EXERCISE PROMPT:
Each line in the records below, from the one that contains "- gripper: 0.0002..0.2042" to the one that contains "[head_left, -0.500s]", should be reproduced exactly, the first and last included.

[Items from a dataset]
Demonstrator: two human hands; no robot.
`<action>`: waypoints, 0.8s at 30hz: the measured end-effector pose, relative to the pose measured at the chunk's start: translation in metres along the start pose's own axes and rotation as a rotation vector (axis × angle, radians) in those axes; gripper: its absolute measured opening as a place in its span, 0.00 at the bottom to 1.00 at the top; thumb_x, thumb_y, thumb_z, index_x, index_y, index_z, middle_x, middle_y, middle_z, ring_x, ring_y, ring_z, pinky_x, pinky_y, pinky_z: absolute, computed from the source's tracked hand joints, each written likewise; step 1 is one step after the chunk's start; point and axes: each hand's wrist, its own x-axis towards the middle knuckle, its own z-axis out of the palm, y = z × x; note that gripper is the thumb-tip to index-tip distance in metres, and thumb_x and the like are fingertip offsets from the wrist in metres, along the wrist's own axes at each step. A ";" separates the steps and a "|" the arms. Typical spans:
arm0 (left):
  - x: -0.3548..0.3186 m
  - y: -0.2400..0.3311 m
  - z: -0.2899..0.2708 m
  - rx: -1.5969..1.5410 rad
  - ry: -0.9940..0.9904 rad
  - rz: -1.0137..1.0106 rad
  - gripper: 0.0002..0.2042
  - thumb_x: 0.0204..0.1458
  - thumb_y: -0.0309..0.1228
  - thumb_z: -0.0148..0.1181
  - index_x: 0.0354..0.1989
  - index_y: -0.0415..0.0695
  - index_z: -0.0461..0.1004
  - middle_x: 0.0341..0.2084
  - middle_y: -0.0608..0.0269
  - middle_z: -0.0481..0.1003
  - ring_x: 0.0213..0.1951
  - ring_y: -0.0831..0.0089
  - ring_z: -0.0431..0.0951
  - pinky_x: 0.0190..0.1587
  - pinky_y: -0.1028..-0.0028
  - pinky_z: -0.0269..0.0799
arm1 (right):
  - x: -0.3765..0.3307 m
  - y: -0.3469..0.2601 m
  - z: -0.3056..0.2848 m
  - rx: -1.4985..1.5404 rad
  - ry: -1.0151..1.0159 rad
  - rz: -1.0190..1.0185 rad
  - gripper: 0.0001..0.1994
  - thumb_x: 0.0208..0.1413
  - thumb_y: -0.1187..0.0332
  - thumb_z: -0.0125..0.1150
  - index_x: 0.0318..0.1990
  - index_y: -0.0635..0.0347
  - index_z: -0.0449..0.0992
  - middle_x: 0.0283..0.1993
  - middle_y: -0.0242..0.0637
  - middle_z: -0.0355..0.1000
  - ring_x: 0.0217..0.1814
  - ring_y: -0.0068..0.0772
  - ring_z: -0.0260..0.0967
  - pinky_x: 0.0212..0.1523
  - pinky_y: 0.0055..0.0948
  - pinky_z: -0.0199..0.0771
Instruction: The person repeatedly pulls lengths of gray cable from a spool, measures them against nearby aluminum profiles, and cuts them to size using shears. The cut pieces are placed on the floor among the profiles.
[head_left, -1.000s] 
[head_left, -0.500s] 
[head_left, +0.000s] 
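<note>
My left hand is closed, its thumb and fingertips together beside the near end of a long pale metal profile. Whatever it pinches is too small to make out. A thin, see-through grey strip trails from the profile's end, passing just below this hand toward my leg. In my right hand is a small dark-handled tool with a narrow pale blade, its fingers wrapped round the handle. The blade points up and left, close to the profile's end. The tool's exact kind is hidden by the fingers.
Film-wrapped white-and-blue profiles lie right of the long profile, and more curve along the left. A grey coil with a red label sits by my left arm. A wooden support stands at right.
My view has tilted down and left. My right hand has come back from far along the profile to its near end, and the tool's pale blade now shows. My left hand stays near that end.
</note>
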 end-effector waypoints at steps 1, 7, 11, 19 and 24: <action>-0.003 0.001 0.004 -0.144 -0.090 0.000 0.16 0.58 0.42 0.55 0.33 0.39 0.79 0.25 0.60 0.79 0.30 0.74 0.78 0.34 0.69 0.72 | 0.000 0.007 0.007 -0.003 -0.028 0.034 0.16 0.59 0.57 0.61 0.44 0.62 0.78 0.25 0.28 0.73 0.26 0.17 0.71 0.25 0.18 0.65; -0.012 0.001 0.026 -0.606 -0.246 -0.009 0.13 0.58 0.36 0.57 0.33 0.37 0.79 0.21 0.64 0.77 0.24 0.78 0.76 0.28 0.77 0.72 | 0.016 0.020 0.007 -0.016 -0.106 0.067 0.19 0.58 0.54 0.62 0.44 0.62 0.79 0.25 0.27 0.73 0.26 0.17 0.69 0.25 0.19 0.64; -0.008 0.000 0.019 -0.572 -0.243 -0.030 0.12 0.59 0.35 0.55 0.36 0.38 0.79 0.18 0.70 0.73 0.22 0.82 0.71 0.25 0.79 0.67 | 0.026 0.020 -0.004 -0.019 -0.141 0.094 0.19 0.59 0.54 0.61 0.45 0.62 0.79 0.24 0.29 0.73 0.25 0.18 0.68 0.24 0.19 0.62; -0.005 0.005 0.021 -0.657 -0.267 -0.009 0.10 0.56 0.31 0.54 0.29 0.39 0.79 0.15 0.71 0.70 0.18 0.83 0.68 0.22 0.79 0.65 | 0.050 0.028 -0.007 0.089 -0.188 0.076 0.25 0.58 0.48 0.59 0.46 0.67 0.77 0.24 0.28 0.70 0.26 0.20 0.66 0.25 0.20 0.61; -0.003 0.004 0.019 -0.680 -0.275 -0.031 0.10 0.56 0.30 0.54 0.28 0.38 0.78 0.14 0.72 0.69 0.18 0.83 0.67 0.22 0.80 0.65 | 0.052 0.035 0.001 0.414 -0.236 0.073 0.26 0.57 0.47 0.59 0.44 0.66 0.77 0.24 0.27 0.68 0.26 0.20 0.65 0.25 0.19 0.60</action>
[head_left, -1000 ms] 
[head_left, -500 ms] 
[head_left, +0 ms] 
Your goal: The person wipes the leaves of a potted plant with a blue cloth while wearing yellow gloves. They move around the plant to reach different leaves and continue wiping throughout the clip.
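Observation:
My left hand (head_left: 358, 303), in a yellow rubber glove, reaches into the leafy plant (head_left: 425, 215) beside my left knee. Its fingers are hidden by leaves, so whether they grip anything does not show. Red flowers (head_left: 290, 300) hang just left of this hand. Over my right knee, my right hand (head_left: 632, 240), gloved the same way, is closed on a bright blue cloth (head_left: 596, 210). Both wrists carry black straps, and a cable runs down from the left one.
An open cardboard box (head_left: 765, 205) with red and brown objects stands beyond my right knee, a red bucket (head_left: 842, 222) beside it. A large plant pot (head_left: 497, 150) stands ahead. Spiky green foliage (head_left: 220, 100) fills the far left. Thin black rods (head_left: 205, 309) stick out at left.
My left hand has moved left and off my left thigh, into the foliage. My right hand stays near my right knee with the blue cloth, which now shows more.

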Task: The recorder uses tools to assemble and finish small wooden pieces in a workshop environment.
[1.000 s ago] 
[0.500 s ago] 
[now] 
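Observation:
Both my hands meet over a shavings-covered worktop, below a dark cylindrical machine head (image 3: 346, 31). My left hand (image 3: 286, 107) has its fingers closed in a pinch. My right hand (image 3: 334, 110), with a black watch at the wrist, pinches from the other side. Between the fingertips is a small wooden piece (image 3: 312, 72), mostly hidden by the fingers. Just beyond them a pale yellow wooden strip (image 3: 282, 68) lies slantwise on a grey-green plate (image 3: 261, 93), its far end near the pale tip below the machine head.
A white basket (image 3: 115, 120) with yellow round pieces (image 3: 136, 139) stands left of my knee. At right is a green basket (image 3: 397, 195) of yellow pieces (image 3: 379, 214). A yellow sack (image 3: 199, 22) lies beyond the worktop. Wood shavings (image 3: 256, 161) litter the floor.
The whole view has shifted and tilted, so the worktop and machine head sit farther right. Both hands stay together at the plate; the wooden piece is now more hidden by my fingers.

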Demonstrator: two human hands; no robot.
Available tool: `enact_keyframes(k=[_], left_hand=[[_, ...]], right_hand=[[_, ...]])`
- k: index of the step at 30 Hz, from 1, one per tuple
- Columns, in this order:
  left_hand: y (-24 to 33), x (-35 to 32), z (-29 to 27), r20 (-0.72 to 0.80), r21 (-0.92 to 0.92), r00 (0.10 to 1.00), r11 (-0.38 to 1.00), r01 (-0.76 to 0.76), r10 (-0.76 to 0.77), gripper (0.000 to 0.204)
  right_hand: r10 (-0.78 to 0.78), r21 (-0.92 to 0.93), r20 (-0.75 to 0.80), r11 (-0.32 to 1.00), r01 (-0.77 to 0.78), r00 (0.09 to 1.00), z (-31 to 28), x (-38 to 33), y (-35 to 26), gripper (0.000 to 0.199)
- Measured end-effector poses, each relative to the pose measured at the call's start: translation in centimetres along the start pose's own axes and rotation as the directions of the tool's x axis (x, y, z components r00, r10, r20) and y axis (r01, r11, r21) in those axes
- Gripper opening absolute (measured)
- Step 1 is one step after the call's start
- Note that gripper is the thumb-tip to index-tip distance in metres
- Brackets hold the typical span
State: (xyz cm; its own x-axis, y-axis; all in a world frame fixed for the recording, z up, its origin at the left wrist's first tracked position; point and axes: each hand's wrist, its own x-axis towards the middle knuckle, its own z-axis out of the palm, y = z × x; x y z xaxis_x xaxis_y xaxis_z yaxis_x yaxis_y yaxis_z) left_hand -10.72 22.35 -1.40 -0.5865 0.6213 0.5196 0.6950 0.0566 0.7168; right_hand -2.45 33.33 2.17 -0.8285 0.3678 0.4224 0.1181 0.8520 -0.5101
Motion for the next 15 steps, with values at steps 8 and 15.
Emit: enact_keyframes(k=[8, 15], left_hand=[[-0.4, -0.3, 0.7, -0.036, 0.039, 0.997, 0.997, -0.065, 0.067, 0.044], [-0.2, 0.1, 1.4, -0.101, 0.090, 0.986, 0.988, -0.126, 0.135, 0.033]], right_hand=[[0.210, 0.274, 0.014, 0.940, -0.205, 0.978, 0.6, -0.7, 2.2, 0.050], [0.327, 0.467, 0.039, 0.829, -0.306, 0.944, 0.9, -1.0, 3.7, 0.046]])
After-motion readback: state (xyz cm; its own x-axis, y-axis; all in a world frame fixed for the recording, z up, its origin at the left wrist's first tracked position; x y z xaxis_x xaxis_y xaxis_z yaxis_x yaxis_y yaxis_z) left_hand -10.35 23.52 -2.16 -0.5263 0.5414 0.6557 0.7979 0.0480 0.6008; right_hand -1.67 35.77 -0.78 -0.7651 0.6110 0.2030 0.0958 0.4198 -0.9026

EXERCISE SOLUTION:
  - gripper: 0.0002..0.2042
  - thumb_x: 0.0204..0.1458
  - thumb_y: -0.0309..0.1228
  - thumb_z: -0.0148..0.1181
  - index_x: 0.0354..0.1989
  - index_y: -0.0415..0.0695
  - index_z: -0.0461..0.1004
  - middle_x: 0.0341..0.2084
  - middle_y: -0.0608..0.0269
  - middle_z: -0.0481..0.1003
  - ring_x: 0.0213..0.1951
  - ring_y: -0.0831..0.0089
  - ring_z: -0.0431..0.0951
  - pinky_x: 0.0190..0.1587
  - pinky_y: -0.1028..-0.0028
  - pinky_z: -0.0269..0.0799
arm1 (right):
  - x: -0.3765..0.3307 m
  - y: -0.3469..0.2601 m
  - z: -0.3056..0.2848 m
  - rx: -1.4985..1.5404 rad
  - ry: -1.0151..1.0159 rad
  - rz: -1.0190..1.0185 rad
  - gripper: 0.0001..0.1994
  - thumb_x: 0.0208..0.1413
  - thumb_y: -0.1187..0.0332
  - thumb_z: -0.0125..0.1150
  - index_x: 0.0318..0.1990
  - index_y: -0.0635..0.0347
  - index_z: -0.0449..0.0992
  - middle_x: 0.0283..0.1993
  - middle_y: -0.0242..0.0637
  - middle_z: -0.0355..0.1000
  - ring_x: 0.0217..0.1814
  - ring_y: -0.0068..0.0772
  - ring_z: -0.0260..0.0967
  - pinky_x: 0.0212..0.1523
  - pinky_y: 0.0055..0.0948
  - pinky_z: -0.0199..0.0771
Instruction: The person repeatedly pulls lengths of gray cable from a spool, measures them against nearby aluminum profiles, and cuts them to size using shears. The cut pieces are placed on the floor among the profiles.
[head_left, -1.000s] 
[head_left, -0.500s] 

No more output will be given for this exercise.